▶ [Problem] From the entries below, retype only the lines from the one with "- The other" through the one with "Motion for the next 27", exactly as written.

▶ [Dataset extract]
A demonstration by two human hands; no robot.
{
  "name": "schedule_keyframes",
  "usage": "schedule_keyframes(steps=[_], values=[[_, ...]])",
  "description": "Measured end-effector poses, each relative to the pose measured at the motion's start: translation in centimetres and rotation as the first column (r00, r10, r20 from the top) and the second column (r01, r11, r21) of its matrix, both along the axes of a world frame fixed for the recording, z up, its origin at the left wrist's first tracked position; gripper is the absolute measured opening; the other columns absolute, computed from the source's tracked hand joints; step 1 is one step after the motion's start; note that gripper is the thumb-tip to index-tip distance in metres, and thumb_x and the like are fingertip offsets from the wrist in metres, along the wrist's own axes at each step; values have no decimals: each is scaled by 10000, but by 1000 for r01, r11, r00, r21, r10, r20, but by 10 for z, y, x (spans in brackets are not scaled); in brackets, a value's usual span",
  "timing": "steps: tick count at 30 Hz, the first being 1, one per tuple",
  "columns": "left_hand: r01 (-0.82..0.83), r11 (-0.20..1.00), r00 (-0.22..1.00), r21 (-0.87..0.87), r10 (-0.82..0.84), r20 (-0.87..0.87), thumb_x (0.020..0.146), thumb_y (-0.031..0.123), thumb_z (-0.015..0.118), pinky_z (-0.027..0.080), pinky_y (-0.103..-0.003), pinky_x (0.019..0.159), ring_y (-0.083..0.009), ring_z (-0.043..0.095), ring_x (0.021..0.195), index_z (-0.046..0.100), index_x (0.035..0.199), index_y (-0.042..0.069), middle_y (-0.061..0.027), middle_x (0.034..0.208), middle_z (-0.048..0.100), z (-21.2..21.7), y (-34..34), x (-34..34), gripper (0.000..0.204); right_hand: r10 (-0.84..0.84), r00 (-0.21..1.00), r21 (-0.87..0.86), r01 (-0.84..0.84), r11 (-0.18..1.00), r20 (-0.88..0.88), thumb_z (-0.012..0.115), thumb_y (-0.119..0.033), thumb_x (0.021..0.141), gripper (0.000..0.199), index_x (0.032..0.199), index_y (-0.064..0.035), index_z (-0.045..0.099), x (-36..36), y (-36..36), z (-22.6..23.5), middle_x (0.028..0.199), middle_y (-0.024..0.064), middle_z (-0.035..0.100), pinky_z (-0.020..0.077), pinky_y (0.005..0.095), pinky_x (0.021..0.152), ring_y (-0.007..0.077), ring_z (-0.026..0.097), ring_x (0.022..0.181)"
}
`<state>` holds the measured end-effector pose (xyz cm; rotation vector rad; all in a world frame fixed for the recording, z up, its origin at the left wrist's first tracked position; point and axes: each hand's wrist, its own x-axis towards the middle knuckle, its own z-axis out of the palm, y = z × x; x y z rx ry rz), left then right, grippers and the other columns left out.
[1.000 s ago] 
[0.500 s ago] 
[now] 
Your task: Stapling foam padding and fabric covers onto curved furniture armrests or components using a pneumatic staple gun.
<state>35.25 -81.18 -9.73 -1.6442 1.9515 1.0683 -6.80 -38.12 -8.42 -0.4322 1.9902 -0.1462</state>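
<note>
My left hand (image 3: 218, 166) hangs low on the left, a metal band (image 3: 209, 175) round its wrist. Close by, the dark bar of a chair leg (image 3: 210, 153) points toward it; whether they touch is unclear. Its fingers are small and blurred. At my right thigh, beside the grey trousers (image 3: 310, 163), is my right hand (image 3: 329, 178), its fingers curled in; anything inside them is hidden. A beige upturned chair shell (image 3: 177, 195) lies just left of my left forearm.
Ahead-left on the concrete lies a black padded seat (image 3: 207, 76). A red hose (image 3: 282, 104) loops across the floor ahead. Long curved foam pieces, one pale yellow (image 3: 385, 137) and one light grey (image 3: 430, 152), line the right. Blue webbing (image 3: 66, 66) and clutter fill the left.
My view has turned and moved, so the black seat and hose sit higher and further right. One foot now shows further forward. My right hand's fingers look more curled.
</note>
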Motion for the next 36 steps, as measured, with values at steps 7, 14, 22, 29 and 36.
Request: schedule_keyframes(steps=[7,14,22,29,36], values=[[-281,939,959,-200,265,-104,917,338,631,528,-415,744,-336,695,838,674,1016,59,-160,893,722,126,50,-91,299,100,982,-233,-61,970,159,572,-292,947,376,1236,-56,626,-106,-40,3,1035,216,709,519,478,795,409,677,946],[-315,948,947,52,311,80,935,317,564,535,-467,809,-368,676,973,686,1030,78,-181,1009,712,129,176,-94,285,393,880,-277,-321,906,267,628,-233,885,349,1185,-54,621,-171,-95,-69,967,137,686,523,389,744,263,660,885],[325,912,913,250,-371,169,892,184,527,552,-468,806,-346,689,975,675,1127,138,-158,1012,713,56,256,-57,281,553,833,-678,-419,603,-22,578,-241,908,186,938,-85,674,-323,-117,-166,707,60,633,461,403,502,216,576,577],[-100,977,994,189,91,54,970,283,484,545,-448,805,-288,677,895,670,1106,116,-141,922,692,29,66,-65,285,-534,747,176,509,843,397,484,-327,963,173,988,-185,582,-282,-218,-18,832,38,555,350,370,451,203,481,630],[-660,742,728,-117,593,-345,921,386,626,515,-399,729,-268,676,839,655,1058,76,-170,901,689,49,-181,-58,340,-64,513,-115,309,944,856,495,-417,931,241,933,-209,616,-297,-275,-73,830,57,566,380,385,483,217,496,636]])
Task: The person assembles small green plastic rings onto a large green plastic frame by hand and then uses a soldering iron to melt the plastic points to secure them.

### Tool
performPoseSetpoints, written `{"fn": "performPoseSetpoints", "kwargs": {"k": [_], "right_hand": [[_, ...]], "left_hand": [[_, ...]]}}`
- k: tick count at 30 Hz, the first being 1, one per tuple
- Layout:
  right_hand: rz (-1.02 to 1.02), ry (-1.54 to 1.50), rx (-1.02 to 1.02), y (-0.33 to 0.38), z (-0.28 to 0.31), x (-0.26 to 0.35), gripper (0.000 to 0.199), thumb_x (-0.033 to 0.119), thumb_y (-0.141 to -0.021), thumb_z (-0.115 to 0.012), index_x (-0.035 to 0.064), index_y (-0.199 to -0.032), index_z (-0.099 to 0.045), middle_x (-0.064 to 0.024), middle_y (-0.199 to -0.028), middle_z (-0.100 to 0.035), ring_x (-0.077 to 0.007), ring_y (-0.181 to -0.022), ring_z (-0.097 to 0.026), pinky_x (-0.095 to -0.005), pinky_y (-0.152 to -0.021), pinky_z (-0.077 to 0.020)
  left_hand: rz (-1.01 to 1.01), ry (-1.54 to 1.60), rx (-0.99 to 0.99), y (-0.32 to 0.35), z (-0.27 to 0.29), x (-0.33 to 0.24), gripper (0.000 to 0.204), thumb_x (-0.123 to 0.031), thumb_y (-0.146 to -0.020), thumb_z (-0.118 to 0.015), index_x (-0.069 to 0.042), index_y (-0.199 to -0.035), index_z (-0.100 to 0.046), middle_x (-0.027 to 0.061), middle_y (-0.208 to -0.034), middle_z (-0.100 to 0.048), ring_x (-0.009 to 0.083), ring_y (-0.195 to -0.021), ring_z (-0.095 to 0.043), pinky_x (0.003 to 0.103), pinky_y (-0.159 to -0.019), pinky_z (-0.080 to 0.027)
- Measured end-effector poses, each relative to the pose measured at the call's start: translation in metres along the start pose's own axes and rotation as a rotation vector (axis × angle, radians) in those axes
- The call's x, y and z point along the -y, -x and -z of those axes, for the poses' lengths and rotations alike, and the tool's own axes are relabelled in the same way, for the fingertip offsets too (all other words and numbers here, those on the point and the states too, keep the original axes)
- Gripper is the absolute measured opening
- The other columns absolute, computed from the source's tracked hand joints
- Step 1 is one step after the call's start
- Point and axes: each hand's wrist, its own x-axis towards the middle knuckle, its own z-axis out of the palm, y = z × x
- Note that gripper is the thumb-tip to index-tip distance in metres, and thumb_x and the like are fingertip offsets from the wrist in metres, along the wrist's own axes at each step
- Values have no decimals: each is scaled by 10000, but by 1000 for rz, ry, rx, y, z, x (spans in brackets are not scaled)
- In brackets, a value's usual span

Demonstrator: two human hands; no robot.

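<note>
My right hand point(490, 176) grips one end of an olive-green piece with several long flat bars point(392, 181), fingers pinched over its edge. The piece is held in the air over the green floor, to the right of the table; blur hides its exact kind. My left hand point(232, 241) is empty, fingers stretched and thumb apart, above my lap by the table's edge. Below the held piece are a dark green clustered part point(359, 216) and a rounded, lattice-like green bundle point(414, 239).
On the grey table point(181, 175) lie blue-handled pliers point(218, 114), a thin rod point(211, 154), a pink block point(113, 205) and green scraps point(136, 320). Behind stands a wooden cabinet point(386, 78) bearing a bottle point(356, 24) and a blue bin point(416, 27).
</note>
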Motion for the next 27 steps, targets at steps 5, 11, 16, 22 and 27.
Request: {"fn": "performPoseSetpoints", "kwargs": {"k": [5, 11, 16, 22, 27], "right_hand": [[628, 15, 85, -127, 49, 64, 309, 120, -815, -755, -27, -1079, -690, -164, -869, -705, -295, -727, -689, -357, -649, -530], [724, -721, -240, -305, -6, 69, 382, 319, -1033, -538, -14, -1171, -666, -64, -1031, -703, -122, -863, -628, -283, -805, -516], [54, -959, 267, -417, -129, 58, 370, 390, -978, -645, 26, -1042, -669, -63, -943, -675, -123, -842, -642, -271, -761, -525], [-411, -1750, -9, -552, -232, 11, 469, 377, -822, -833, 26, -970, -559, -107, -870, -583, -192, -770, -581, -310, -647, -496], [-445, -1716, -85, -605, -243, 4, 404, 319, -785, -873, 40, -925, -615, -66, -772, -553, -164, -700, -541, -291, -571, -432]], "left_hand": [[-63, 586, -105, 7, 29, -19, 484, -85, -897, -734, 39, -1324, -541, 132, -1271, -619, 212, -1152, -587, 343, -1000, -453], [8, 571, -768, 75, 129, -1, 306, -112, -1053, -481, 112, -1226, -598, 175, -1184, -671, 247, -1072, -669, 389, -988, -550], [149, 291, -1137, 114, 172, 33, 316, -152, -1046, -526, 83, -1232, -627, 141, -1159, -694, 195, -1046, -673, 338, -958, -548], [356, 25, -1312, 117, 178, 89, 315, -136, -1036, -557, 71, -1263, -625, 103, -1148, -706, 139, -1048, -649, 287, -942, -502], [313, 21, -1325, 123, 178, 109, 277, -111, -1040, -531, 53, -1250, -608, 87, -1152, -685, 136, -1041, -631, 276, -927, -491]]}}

▶ [Result for this exercise]
- The other columns absolute, computed from the source's tracked hand joints
- Step 1 is one step after the call's start
- Point and axes: each hand's wrist, its own x-axis towards the middle knuckle, its own z-axis out of the palm, y = z × x
- Note that gripper is the thumb-tip to index-tip distance in metres, and thumb_x and the like are fingertip offsets from the wrist in metres, along the wrist's own axes at each step
- Values have no decimals: each is scaled by 10000, but by 1000 for rz, ry, rx, y, z, x (spans in brackets are not scaled)
- In brackets, a value's usual span

Demonstrator: two human hands; no robot.

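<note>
My right hand point(490, 176) grips one end of an olive-green piece with several long flat bars point(392, 181), fingers pinched over its edge. The piece is held in the air over the green floor, to the right of the table; blur hides its exact kind. My left hand point(232, 241) is empty, fingers stretched and thumb apart, above my lap by the table's edge. Below the held piece are a dark green clustered part point(359, 216) and a rounded, lattice-like green bundle point(414, 239).
On the grey table point(181, 175) lie blue-handled pliers point(218, 114), a thin rod point(211, 154), a pink block point(113, 205) and green scraps point(136, 320). Behind stands a wooden cabinet point(386, 78) bearing a bottle point(356, 24) and a blue bin point(416, 27).
</note>
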Motion for the next 27 steps, targets at steps 5, 11, 16, 22 and 27.

The work on the exercise is done.